• _ASSIGNMENT_: Up to and including the line containing "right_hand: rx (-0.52", retype each line of the listing below exactly, beginning with the first.

--- DATASET EXTRACT ---

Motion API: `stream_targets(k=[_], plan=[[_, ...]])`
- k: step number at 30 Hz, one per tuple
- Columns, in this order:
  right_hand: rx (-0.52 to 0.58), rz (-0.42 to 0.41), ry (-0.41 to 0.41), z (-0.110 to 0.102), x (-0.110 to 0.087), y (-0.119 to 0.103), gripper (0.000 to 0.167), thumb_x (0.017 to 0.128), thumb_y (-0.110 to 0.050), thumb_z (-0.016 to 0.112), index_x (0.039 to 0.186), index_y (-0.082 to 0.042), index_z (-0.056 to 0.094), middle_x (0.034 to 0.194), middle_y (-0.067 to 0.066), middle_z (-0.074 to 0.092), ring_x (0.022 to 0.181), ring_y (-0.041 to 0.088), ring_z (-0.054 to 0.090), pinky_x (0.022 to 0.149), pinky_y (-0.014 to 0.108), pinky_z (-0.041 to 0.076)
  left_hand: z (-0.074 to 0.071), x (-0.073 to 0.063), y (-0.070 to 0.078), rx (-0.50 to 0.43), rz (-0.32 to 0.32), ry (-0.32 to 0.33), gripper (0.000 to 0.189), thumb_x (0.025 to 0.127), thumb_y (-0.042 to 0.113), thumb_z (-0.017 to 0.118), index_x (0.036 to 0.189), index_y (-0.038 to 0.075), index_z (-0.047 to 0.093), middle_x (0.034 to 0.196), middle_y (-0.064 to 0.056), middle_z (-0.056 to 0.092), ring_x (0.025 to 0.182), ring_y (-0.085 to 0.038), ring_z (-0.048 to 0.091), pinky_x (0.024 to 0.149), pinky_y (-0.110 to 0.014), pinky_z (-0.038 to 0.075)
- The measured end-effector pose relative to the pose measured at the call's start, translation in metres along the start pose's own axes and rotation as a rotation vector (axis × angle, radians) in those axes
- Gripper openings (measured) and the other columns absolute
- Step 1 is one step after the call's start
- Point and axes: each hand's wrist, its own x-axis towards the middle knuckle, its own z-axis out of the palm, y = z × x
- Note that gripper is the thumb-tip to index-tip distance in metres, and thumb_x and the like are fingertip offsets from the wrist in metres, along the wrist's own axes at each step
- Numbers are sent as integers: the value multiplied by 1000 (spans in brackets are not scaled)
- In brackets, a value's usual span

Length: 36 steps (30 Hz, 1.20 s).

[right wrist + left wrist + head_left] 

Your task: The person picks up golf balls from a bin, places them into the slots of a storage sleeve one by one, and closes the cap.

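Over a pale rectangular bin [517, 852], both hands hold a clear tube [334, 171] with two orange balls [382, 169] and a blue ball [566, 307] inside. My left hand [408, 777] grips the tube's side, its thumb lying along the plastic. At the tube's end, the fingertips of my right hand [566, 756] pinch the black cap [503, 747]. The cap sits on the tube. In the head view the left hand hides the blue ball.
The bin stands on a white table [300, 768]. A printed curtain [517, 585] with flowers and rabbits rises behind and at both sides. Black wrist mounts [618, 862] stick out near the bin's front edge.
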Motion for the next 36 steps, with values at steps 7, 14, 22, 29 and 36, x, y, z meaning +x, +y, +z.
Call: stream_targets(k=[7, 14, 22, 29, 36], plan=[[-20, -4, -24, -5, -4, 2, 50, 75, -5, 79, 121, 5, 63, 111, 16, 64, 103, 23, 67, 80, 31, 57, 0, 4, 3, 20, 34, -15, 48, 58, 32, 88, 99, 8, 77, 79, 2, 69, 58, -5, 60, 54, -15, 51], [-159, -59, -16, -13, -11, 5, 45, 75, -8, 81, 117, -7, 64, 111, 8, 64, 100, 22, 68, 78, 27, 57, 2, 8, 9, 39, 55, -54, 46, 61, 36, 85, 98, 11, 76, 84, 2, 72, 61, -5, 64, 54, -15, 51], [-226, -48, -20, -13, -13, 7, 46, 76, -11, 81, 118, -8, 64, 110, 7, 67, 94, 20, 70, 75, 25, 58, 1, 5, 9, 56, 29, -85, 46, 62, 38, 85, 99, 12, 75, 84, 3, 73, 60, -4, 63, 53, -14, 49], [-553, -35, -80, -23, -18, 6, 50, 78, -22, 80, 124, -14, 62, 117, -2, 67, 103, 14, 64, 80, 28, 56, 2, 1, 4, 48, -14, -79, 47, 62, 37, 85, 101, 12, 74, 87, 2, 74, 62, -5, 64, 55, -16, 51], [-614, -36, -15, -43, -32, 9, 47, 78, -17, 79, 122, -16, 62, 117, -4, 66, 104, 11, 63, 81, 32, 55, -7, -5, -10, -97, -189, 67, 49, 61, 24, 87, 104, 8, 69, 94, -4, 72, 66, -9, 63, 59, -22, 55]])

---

• _EXERCISE OUTPUT_:
Motion API: `stream_targets(k=[_], plan=[[_, ...]])`
- k: step number at 30 Hz, one per tuple
- Columns, in this order:
  right_hand: rx (-0.52 to 0.58), rz (-0.42 to 0.41), ry (-0.41 to 0.41), z (-0.110 to 0.102), x (-0.110 to 0.087), y (-0.119 to 0.103), gripper (0.000 to 0.167), thumb_x (0.017 to 0.128), thumb_y (-0.110 to 0.050), thumb_z (-0.016 to 0.112), index_x (0.039 to 0.186), index_y (-0.082 to 0.042), index_z (-0.056 to 0.094), middle_x (0.034 to 0.194), middle_y (-0.067 to 0.066), middle_z (-0.074 to 0.092), ring_x (0.022 to 0.181), ring_y (-0.041 to 0.088), ring_z (-0.054 to 0.090), pinky_x (0.022 to 0.149), pinky_y (-0.014 to 0.108), pinky_z (-0.041 to 0.076)

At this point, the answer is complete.